> _WHAT THE TASK REQUIRES_
Please set down, with no changes, every line of the material below from the one containing "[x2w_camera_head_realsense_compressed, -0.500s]" through the end. Skip the pictures.

*** DATASET EXCERPT ***

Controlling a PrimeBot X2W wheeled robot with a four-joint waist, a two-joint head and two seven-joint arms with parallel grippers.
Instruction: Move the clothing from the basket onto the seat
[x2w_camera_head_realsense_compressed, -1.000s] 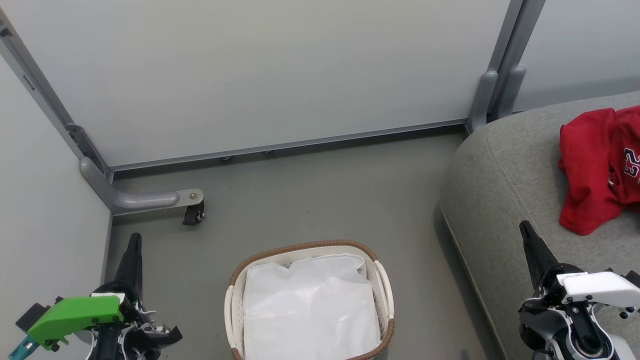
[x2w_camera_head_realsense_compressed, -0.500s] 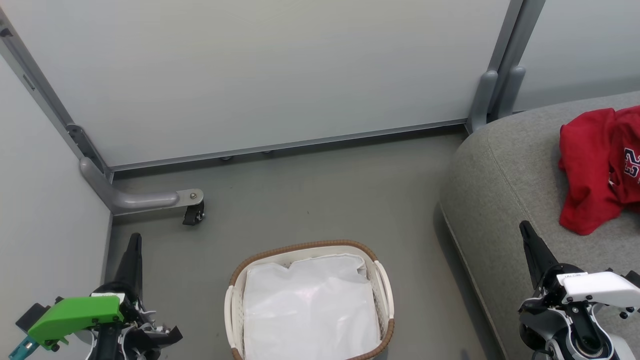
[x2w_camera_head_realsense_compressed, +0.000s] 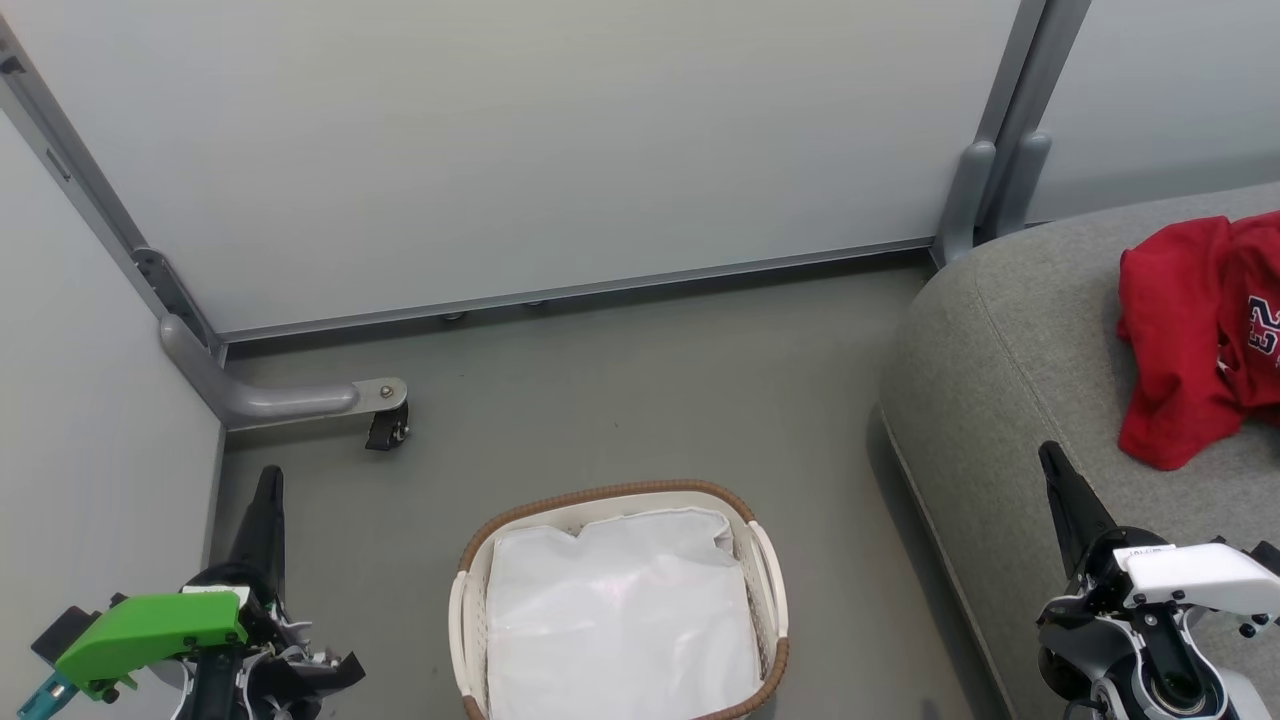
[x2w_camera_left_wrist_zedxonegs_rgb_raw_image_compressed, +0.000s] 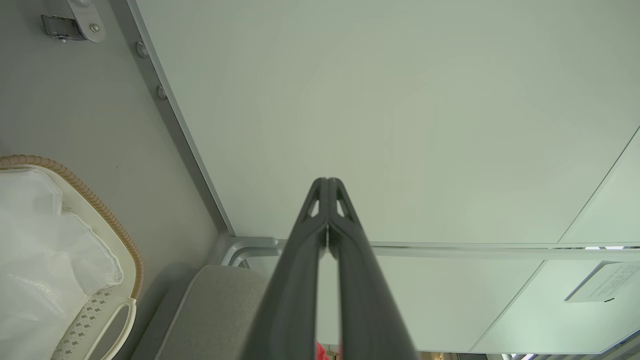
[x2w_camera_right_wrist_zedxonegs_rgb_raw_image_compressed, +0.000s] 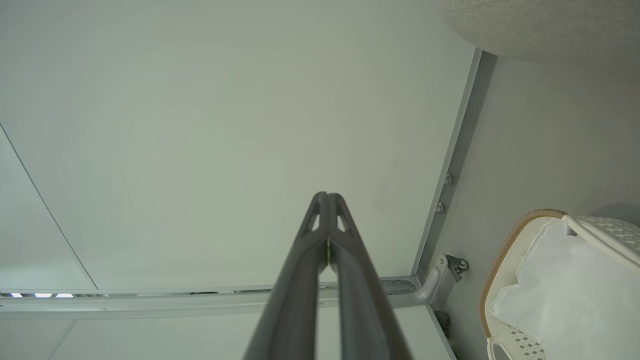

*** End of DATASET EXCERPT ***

> _SOLVED PROBLEM_
[x2w_camera_head_realsense_compressed, -0.500s] 
[x2w_camera_head_realsense_compressed, +0.000s] 
[x2w_camera_left_wrist_zedxonegs_rgb_raw_image_compressed, +0.000s] 
[x2w_camera_right_wrist_zedxonegs_rgb_raw_image_compressed, +0.000s] 

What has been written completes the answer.